• **Problem description**
Look through the records below for the line holding "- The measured". Write it out exactly, with each following line through the line holding "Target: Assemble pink".

• **Supplied entries**
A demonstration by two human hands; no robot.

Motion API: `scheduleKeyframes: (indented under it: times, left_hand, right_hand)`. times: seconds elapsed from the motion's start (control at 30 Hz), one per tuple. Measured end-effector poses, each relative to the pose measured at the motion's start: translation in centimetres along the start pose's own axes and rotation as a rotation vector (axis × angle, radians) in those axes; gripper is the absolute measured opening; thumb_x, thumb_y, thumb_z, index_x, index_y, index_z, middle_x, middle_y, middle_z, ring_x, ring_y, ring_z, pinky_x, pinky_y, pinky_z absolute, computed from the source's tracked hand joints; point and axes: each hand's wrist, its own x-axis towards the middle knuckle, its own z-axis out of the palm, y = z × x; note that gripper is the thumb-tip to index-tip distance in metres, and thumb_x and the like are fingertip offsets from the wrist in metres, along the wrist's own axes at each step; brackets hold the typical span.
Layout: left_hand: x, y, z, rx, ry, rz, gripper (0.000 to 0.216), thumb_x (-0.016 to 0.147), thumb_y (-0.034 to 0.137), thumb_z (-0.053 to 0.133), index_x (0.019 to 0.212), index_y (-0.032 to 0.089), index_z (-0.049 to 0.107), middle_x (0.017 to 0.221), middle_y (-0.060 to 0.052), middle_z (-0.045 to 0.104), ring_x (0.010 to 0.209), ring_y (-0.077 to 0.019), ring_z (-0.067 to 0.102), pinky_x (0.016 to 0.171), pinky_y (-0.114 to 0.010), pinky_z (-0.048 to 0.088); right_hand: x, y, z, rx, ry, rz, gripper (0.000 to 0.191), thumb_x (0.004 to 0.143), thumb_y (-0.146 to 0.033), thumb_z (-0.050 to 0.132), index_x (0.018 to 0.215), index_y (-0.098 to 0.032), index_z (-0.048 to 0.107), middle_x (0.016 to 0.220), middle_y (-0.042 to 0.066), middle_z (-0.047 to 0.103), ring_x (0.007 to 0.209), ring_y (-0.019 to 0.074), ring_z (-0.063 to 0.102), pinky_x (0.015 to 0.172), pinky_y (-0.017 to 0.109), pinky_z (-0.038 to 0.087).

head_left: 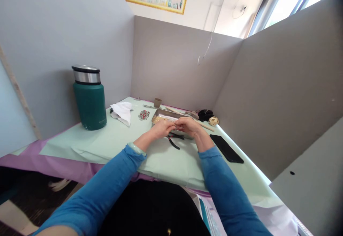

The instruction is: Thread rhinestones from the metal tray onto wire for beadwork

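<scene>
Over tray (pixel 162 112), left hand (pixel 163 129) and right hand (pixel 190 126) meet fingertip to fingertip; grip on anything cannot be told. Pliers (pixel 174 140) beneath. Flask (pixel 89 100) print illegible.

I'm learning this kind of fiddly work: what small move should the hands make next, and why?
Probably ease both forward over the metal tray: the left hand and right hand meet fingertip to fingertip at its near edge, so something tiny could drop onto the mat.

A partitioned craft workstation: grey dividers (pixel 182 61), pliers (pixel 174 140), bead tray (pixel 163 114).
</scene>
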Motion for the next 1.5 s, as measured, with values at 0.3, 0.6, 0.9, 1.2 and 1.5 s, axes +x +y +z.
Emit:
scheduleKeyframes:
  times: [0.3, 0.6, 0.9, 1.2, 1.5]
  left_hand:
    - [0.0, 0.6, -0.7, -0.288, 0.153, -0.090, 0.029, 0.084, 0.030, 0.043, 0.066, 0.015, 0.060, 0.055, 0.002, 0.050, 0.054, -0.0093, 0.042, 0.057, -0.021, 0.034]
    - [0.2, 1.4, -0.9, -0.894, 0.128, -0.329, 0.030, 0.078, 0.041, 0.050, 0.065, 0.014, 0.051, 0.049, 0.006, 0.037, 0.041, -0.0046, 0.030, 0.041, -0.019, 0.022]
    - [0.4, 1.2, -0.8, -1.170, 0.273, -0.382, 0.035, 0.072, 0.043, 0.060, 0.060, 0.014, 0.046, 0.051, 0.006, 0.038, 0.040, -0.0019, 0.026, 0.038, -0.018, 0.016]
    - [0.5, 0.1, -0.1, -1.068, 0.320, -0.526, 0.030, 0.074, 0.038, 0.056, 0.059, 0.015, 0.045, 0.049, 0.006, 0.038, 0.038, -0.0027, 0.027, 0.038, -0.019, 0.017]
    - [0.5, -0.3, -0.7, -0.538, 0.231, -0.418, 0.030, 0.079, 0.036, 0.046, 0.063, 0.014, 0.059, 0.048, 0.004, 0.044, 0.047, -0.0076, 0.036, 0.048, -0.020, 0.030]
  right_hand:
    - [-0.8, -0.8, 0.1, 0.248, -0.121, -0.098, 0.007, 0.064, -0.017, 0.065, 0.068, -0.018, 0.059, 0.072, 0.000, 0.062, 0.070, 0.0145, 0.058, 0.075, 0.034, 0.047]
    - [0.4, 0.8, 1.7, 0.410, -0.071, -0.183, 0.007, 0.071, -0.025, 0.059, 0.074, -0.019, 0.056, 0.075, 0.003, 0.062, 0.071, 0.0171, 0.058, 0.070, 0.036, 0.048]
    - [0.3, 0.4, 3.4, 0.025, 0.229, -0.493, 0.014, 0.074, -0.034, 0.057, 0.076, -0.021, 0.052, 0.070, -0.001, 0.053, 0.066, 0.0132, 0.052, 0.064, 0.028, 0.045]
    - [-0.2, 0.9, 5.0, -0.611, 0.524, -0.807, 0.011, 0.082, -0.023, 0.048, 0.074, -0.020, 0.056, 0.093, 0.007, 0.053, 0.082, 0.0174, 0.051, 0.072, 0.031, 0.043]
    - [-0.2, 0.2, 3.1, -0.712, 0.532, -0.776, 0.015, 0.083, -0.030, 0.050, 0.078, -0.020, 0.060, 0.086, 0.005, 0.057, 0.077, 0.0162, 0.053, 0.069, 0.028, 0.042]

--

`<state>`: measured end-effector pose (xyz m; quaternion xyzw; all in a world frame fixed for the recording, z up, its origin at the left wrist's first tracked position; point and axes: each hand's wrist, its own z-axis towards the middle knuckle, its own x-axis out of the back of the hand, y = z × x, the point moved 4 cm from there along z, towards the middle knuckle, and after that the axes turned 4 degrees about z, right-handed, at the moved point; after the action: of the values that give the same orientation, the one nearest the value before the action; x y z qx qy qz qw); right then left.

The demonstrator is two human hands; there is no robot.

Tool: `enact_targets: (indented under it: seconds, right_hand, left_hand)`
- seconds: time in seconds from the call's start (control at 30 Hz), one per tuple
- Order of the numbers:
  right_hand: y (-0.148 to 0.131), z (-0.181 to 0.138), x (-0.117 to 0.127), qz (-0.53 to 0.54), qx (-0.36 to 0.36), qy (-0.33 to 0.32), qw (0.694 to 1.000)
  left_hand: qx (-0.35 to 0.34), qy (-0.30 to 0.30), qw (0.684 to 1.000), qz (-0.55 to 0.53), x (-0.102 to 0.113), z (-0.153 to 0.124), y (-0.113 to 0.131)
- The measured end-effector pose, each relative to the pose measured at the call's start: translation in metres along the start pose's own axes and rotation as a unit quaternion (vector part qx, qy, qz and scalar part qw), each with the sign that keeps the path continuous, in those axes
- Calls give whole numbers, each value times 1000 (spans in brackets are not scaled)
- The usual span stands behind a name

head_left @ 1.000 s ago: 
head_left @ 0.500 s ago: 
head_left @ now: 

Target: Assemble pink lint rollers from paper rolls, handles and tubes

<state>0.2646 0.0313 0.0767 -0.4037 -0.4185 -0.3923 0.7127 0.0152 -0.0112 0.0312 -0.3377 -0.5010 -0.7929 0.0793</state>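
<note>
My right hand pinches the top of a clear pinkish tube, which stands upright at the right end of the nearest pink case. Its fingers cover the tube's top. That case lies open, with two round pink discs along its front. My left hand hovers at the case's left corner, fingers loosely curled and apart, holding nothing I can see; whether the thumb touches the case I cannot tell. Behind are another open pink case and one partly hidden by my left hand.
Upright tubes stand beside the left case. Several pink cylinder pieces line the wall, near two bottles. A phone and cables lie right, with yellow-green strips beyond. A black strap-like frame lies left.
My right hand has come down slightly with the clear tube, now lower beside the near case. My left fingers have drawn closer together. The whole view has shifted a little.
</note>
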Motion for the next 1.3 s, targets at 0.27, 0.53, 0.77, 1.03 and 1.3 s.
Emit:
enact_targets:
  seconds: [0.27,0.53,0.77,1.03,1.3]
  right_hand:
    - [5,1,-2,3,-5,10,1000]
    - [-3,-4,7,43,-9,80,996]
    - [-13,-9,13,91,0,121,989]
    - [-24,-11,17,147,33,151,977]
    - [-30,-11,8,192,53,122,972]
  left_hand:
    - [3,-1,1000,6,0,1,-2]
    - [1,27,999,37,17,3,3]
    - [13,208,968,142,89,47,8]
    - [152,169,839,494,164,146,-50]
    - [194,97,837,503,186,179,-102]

• **Task output**
- The measured end-effector pose, each relative to the pose measured at the call's start: translation in metres along the start pose's own axes and rotation as a unit quaternion (vector part qx, qy, qz and scalar part qw), each with the sign that keeps the path continuous, in those axes
- Calls give whole numbers, each value times 1000 (spans in brackets are not scaled)
- The usual span stands behind a name

head_left @ 1.000 s ago: 
head_left @ 0.500 s ago: 
head_left @ now: 

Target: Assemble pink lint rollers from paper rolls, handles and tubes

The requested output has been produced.